The team that will be analysed is Chelsea WFC and its 20/21 season. The question that the article will attempt to answer is ‘What are the protocols of Chelsea WFC’. The analysis will focus only on what the processes are and not why or when they are applied. In the process of answering that question, a Markov chain will be created containing all events and their locations.

A Markov process is a process where predictions can be made regarding future outcomes based on the current state of play. In a given sequence of events, it iterates through each event where for each iteration it pairs the event with its descendant, labelling the first ‘current state’ and the latter ‘subsequent state’. Each state has a list of all the different states (including itself) it can lead to and their frequency, forming a probability of going from it to another one. In the end, random sequences will be generated with an algorithm using those probabilities to form the most probable series of events given a certain event-location is the start.

Figure 1: Markov Chain example

Markov chains are characterized as ‘memoryless’ meaning that they generate the subsequent event only based on the current one and not on the ones before that. In the context of football, this approach will not provide the full context as it matters whether a player for example receives the ball from a short pass on the ground or from a 40m long ball. More accurate models exists that take those considerations into account and they will be explored in future articles. However, for the purpose of the analysis, the Markov model will be explored in its memoryless form.

Methodology

The dataset that will be used is the WSL 2020/2021 season data provided by StatsBomb free data repository. All games that Chelsea WFC have played have been filtered in order to produce a dataset of events which occurred only during their games. Several assumptions have been made to aid the analysis, namely:

1. The pitch has been split into 30 zones

Analysing the coordinates of each event independently would not yield any insights due to the variable nature of event coordinates. Hence, the pitch has been split into zone containers each representing a certain range between X and Y coordinates. Figure 1 outlines the zones in which the pitch was split. The zones split the pitch into 6 laterally in order to break down the opposition half into 3rds and into 5 longitudinally in order to include the half-spaces which have become popular in modern football.

Figure 2: Zones on the pitch

Events have then been added to their respective containers. This forms a link between the event and the zone it happened which will be represented in the following format:

{Event Type} — {Event Zone}

An example possession would look like the following:

(Pass-Zone6) -> (Interception-Zone9) -> (Carry-Zone9) -> (Pass-Zone9) -> (Carry-Zone3)
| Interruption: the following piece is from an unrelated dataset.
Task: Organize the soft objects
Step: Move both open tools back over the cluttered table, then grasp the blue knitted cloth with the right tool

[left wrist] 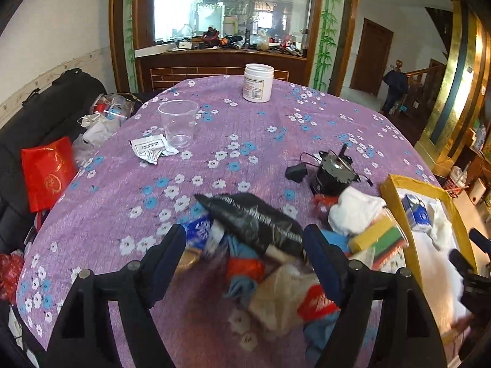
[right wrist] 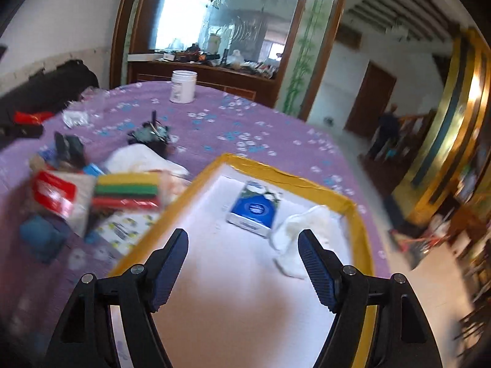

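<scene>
On the left I had the left gripper [left wrist: 244, 247] above the pile of soft objects [left wrist: 270, 263], its jaws wide apart, with the black pouch [left wrist: 254, 224] lying between the fingers but not yet touched. To the right, the right gripper [right wrist: 242, 251] hung with jaws apart and held nothing, over the yellow-rimmed box [right wrist: 294, 179] (a blue packet [right wrist: 253, 210] and a white cloth [right wrist: 302, 233] lay inside). I judged the picking step was in hand; next I needed to lower and clamp the pouch.
</scene>
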### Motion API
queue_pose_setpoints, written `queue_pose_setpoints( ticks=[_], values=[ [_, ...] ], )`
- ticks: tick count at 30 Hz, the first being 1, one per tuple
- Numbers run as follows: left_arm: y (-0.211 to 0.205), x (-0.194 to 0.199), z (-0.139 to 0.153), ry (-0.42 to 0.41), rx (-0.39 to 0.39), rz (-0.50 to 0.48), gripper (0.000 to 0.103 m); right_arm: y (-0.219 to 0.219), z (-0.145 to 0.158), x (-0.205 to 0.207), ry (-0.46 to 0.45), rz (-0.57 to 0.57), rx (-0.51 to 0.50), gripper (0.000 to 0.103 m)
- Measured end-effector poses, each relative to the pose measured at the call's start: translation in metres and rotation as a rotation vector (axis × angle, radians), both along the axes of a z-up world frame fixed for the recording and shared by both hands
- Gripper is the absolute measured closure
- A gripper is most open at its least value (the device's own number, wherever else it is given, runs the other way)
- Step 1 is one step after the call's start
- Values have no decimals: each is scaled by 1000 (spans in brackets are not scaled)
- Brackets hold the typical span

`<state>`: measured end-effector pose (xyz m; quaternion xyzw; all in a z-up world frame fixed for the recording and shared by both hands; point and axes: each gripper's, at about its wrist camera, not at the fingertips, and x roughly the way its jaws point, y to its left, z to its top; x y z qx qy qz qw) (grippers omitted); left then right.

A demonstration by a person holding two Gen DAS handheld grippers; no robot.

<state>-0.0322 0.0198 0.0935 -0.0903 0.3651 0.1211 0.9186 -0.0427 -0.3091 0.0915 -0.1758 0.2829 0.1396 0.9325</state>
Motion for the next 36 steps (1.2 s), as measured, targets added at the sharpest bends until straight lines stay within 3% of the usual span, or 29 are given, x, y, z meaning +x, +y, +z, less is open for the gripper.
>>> queue_pose_setpoints(
  ticks=[2, 5, 9, 15, 19, 20, 23, 28, 33, 36],
  values=[
    [3, -7, -1, 12, -32, -31, 25, -4, -1, -4, -102, -56, -90, 25],
    [8, -15, -2, 17, -58, -52, 25, -23, 4, 4, -164, -163, -160, 25],
    [11, -18, -3, 31, -59, -77, 25, -57, 11, 18, -153, -240, -197, 25],
    [16, -18, -2, 46, -82, -121, 25, -91, 35, 20, -79, -271, -141, 25],
    [13, -23, -5, 69, -87, -185, 25, -62, 75, 3, -63, -117, -19, 25],
    [11, -25, -7, 74, -87, -203, 25, -52, 80, 2, -24, -58, 25, 23],
    [7, -27, -13, 91, -70, -233, 25, -6, 78, 8, 219, 150, 135, 21],
    [0, -37, -12, 74, 20, -233, 25, 55, 45, -2, 417, 343, 117, 21],
    [-1, -49, -6, 37, 208, -160, 25, 83, 24, -4, 448, 405, 77, 21],
    [3, -50, -3, 47, 254, -131, 25, 100, 12, 1, 488, 421, 65, 21]
  ],
)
1. Dribble and Ball Receipt events have been filtered out from the dataset

Both have been deemed to not add extra value over using just the Pass event in the context of the analysis. Every Pass has a Ball Receipt linked to it which is very rarely positioned in a different zone to the next event, making it redundant. Just like passes are coupled with ball receipts, in the dataset used, every time a ‘Dribble’ event occurs it is coupled with a ‘Carry’ event. Upon inspection, it was determined that ‘Carry’ events provide more information in the context of the analysis and were kept over ‘Dribble’ events

2. Possessions against Chelsea have been filtered out

Since the purpose of this analysis is to concentrate on predicting what Chelsea WFC do when they are in possession, all possessions from other teams have been excluded from the dataset to avoid misleading results.

Once the dataset has been cleaned, all the event-zone combinations have been added to a list. This list is then iterated through to create a Markov model containing the probabilities of advancing onto any other event-zone combination given the current state. For the purpose of this exercise, this will be sufficient in order to generate stories.

To generate a random possession, a starting state will need to be passed onto the algorithm as well as the length of the sequence we want to generate. The algorithm will then use the probabilities that have been generated from the Markov model to create a passing sequence to the desired length. In theory, any event-zone combination can be passed as a starting state, but for the purpose of this analysis, only four states will be looked into. Similarly, a possession of any length can be generated and for this analysis, the assumed length of a possession will be five events. Lastly, nine hypothetical possessions will be generated for each state.

The only step left is to define the states of interest. For this purpose, a heat map, containing all the events during the 20/21 season will be used to determine the most used zones from the team.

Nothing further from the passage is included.